Taking the Next Actions
When I read Superior Man in 2014 I was a server in a fine-dining upscale-casual restaurant in Boulder, Colorado. Since then I’ve been on a few journeys. Metaphorical, sure, but also literal.
Immediately after I got back from Crested Butte my roommate made a suggestion: “We should put on a dinner in our backyard.” The idea scared me enough that I knew it was a good one.
The pop-up cafes we organized for the next year were tasting menu dinners for up to 40 people in semi-random private homes around Boulder. For a moment that scratched an itch but it wasn’t enough.
Then I got the travel bug and I took off for awhile to experience what the world had to offer.
Guatemala and Mexico for meditation and eating. Thailand and Vietnam, starting ecommerce businesses and eating. Los Angeles, managing a warehouse for a friend...and eating. Up and down the West Coast mountain biking and eating.
In the middle of my West Coast road trip I felt a strong calling back to Crested Butte, and, ultimately, back to Boulder.
Life is a funny thing. In many ways I’m back where I started.

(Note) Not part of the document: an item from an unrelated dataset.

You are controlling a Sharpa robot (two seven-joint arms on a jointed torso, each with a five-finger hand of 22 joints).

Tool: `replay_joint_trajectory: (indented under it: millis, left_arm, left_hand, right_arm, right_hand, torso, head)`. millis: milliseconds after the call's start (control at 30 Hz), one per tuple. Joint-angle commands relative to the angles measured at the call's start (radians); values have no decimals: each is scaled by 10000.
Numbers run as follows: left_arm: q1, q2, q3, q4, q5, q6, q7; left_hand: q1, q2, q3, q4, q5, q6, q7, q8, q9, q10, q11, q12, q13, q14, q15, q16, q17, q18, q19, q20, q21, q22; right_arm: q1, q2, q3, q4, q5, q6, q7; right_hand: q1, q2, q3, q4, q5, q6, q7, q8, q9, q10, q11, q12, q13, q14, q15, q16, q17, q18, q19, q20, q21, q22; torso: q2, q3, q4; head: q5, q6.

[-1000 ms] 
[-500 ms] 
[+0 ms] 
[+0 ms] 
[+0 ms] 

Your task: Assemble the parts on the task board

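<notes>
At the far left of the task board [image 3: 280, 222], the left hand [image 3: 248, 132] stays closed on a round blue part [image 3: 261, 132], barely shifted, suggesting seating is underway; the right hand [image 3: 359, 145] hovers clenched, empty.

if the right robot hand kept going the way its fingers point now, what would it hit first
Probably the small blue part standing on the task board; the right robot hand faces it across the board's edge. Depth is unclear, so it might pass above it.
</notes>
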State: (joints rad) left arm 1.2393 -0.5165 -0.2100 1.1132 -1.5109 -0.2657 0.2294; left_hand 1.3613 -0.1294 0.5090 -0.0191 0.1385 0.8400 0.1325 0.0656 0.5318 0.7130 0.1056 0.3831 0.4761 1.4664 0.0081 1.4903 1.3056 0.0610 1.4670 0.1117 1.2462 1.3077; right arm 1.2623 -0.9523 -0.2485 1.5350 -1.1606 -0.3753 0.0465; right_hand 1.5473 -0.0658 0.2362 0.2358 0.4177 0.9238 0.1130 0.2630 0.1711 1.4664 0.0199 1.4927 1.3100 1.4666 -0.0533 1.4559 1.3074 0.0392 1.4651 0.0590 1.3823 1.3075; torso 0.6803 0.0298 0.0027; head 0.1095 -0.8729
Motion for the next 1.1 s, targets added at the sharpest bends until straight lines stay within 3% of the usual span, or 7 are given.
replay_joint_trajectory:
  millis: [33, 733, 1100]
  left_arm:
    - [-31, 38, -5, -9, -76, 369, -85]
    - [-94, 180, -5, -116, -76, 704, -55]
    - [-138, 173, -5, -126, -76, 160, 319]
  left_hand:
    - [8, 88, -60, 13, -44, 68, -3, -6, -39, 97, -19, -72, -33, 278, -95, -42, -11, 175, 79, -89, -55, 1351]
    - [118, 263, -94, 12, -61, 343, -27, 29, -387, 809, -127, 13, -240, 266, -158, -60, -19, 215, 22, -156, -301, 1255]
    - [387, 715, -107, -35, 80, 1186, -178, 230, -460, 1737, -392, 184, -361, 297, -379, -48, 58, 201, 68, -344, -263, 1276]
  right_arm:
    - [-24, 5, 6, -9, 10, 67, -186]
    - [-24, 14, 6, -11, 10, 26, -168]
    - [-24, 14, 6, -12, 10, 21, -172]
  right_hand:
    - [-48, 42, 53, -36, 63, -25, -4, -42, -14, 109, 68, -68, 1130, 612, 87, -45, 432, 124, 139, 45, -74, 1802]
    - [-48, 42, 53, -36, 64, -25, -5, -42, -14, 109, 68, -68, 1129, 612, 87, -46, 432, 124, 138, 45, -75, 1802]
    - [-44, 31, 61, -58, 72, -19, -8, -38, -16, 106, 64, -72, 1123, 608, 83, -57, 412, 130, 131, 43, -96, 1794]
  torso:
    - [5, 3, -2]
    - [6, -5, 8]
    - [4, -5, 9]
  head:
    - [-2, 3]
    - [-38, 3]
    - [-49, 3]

I cannot say that I’m 100% content, but I think that’s natural and healthy. It means that I want to get somewhere, even if I’m not sure where that is.
I can say that I’m happy, and that’s because I have purpose.
So what is it? What’s my purpose?
I help people create more presence in their lives.
Food and hospitality is part of my purpose. I am once again a server in a fine-dining upscale-casual restaurant. As a server I help create experiences where people can focus on food and drink and on the people sharing the table with them. The experiences are contoured to what would best serve the people I’m people I’m serving.
And once again I have a side hustle, and as with my job, it aligns with my purpose: I help people create more presence in their lives by getting them away from the modern age’s most insidious invention: the smartphone.
I created a meditation timer and alarm clock to replace two key apps that interfere with some of our most precious nervous-system recharge time.
Our smartphones steal our attention away from others and from our own lives. It has invaded every nook and cranny and is almost impossible to escape. There is very little hope for moderation because the smartphone experience has been designed by some of the smartest people on the planet to capture our attention for as long as possible.
Non-stop smartphone use is the world’s most pervasive addiction.
Using their smartphones to escape the present moment, people receive a false sense of journey and a reprieve from needing a purpose. But nothing changes.
My task is to help us keep our smartphones out of our bedrooms and meditation spaces so we can be with ourselves again — to feel our uncomfortable feelings, and maybe even to discern what our purpose is.
Is that it?
Well, sort of. I feel some other ideas burbling beneath the surface. Nothing is fully formed.
But in my day-to-day life I'm happy. My purpose is aligned with how I make money to live. It took a few years of traveling around the world to arrive in this figurative place that looks very similar to the place I left.
For the moment my answer to “What do you do?” is the same as my answer to “What are you passionate about?”
What more can a person ask for? I hope the same for you.